[jadmin] Google Talk federation policy proposal
Peter Saint-Andre
stpeter at jabber.org
Fri Aug 26 10:15:09 CDT 2005
Jacek Konieczny wrote:
> First, I don't think using TLS for s2s should be a requirement.
> Diallback is a quite good mechanism for domain "authentication". It may
> be broken by DNS spoofing, but DNS spoofing doesn't seem to be effective
> enough to be useful for spammers. Requiring certificate signed by
> a provided CA list is telling people who to trust and where should they
> buy their certificates.
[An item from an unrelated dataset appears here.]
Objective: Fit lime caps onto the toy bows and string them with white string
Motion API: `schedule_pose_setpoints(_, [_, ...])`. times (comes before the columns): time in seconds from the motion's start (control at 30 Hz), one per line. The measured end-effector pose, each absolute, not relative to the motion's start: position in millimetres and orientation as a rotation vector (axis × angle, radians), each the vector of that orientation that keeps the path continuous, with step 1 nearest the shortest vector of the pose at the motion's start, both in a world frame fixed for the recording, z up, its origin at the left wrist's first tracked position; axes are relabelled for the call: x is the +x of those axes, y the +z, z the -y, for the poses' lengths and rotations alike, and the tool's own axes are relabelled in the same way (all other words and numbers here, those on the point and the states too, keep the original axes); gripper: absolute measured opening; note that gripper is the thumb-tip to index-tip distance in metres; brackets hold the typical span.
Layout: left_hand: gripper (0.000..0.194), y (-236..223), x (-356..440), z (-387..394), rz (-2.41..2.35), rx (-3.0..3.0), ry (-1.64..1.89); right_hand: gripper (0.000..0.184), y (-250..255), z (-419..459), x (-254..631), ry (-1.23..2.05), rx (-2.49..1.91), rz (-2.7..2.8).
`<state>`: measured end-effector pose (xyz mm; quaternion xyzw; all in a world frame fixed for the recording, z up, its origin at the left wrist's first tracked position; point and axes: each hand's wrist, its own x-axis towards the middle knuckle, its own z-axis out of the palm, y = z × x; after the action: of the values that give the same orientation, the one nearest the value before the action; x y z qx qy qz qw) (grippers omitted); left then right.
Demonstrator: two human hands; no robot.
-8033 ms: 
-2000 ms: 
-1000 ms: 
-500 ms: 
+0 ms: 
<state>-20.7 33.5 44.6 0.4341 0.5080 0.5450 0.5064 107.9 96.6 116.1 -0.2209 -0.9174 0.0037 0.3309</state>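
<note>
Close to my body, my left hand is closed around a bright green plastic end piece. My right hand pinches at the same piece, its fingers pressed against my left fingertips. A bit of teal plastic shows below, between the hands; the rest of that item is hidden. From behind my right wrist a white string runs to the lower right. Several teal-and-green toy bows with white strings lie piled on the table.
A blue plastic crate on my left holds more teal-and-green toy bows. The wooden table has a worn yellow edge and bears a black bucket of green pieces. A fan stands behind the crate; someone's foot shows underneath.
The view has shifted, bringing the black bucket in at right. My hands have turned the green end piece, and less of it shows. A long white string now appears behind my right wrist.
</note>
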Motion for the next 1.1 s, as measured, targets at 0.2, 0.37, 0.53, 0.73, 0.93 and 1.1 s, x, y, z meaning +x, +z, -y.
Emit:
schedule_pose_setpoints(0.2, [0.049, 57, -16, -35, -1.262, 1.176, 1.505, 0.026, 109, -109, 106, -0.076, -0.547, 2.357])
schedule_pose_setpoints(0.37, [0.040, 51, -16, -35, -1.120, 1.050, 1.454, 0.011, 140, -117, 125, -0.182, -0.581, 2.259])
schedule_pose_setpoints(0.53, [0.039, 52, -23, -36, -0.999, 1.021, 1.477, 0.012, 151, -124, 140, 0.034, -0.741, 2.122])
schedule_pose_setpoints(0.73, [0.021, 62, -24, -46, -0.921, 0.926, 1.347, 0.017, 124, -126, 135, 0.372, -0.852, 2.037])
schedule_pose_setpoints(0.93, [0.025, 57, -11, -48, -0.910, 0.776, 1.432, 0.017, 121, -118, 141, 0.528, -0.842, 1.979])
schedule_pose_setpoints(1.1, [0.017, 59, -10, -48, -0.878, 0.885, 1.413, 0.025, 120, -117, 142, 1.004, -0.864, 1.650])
Most CAs won't give you certificate usefull
> for virtual-hosting XMPP server (serving multiple domains) and probably
> no XMPP server certificate would make use of such certificates anyway.
Well, there's always CAcert -- no purchase required.
Another option would be for Google to initiate connections outbound to
any server, but accept inbound connections only from domains to which it
has issued a "client certificate". Google would define a process by
which you could obtain such a client certificate, and your domain would
present that when it attempts to connect to talk.google.com.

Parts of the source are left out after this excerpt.